Place of publication
This edition was printed in New York.

George Palmer Putnam (picture on the left) went into the publishing business in 1833 when he was 22. By 1837 George had become a partner in the firm of John Wiley and George Long, and the business was renamed Wiley and Putnam in 1840 when Mr. Long left the firm. In 1842 Putnam became one of the first to create an English arm of the American company thus allowing for cross publication. He was also the first to create royalties, giving Wiley and Putnam’s British authors a cut of their American sales. This in turn led to the creation of international copyright law of which Putnam had a hand.

In 1848 the company split with Wiley taking the science portion of the firm’s backlist, and Putnam retaining rights to the literary titles. Putnam started his own firm George Palmer Putnam with these authors who included Washington Irving, Edgar Allen Poe and James Fenimore Cooper. Putnam’s Monthly Magazine of American Literature, Science and Art was founded in 1853 as a mean to publish American only material and “serve as an organ of American thought.” Famous poets like Longfellow, Thoreau and Whittier were constant contributors. Over the course of half a century, the magazine was abandoned and revived three times. In 1862, on the verge of bankruptcy Putnam left his backlist with Hurd and Houghton and got a government job. Four years later, having been ousted from just position as federal revenue collector, Putnam joined his son George Haven (picture to the right) under the new firm G. P. Putnam and Son. In 1870 John Bishop Putnam joined the firm, and Irving Putnam joined in 1872. When George Palmer died in 1872, George Haven took over the business with the new name G. P. Putnam’s Sons. George Haven ran the business for the next 58 years until 1930. Upon his death, Irving Putnam ran the business until his death in 1931. The company passed onto Minton, Balch and Company, whom G. P. Putnam’s Sons had merged with in 1930.

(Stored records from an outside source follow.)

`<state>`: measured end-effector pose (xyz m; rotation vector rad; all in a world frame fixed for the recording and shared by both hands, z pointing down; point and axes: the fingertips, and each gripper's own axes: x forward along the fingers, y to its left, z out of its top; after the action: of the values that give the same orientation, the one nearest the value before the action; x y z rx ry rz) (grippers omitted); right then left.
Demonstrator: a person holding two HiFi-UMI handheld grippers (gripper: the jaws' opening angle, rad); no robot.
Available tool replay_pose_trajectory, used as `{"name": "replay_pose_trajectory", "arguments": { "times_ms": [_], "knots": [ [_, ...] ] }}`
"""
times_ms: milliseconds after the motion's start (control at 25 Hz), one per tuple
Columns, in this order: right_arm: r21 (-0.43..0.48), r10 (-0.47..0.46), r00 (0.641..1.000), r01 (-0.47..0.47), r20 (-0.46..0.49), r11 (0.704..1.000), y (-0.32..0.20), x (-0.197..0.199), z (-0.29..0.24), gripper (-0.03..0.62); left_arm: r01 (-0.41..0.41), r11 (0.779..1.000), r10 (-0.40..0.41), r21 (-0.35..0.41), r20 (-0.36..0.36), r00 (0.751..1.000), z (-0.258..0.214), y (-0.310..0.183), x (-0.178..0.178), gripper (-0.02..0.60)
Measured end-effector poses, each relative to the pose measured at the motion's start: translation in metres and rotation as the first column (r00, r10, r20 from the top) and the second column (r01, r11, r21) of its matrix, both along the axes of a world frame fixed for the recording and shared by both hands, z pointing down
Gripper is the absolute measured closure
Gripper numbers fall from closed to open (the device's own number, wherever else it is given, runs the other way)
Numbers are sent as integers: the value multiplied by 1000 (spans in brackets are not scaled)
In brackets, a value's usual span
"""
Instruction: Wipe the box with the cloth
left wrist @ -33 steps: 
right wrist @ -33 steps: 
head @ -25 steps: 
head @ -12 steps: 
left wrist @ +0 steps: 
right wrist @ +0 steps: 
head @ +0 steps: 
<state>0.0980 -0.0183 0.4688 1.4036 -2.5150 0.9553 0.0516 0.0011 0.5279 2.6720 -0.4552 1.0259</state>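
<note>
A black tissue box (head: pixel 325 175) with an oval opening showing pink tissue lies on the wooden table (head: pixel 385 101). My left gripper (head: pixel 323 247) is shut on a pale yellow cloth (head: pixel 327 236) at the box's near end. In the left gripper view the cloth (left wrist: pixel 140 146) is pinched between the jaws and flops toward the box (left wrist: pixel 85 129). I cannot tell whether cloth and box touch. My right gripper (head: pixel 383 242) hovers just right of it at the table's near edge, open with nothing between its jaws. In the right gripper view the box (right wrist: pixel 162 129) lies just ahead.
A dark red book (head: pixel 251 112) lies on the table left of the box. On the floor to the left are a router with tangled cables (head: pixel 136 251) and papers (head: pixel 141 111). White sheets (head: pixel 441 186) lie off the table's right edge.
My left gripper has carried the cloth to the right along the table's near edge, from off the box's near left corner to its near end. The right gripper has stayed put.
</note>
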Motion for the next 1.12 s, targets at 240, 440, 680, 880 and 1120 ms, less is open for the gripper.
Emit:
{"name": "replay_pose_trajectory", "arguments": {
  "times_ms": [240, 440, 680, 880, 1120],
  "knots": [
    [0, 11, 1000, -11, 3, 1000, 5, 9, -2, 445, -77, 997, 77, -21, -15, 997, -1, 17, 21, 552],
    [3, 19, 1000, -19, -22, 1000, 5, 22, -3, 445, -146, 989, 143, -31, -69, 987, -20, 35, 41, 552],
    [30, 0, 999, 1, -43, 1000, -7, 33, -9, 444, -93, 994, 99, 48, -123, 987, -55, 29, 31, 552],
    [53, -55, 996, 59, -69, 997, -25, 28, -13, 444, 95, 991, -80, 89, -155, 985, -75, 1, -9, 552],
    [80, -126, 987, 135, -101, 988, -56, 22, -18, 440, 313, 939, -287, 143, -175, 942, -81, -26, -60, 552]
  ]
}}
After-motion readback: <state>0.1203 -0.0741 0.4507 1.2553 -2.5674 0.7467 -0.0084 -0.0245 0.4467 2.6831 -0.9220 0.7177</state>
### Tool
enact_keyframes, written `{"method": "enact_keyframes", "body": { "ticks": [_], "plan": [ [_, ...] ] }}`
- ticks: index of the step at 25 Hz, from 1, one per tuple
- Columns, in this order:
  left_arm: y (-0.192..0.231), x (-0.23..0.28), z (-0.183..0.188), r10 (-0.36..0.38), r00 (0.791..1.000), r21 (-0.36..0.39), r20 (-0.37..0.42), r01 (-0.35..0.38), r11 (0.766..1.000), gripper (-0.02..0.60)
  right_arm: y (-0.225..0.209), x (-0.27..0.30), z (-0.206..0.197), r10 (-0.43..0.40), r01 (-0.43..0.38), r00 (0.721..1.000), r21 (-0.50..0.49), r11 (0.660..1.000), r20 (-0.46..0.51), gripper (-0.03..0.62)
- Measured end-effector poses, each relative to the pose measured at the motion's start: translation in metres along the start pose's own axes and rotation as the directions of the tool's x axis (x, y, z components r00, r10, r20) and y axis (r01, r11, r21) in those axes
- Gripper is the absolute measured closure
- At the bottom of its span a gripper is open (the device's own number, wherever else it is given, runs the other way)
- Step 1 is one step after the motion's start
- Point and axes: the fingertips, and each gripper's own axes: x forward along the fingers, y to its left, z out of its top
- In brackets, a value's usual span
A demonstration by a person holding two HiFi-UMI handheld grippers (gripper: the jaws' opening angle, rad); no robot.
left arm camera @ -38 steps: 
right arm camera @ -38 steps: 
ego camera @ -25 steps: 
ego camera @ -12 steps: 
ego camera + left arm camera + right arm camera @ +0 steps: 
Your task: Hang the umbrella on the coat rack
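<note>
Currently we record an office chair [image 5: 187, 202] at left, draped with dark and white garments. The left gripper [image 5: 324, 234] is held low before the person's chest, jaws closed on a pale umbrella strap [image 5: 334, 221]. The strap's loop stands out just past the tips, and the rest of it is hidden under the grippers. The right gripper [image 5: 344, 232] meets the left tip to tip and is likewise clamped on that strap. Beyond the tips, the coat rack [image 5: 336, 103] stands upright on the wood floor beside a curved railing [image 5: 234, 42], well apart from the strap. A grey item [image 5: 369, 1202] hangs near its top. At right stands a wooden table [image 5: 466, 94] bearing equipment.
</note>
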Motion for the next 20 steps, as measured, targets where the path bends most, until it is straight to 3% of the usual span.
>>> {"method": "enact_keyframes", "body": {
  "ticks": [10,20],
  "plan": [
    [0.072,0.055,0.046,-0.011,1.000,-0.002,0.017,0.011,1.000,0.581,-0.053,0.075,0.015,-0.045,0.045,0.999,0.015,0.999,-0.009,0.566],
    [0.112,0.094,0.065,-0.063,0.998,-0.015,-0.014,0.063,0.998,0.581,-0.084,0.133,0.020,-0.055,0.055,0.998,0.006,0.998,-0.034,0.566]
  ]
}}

In the years since the 30’s G. P. Putnam’s Sons has been responsible for the publication authors like Winston Churchill and Norman Mailer. In 1955 they published The Deer Park and in 1959 The Lord of the Flies. They are also responsible for such classics as The Once and Future King (1958), Lolita (1958), Starship Troopers (1959) and The Godfather (1969). In 1975 MCA, Incorporated acquired Putnam and by 1980 the now titled Putnam Publishing Group encompassed Coward, McCann, and Geoghegan; Richard Marek Publishers; the Berkley Publishing corporation and Paragon Books. In 1996 Putnam is acquired by Penguin marking the launch of Penguin Putnam Inc. Their offices are located on Madison Avenue in New York City.
(Dzwonkoski, 1989).

Knickerbocker Press was established in 1874 and built by G. P. Putnam and Sons in New Rochelle, NY. It was run by John Bishop Putnam until 1932 when it was sold to the American Red Cross. Until that time, the press was used both by Putnam and other publishers. Although there is no record of this title being printed at this location it seems the most obvious choice. The building, though registered as a National Historic Site is now home to loft style living.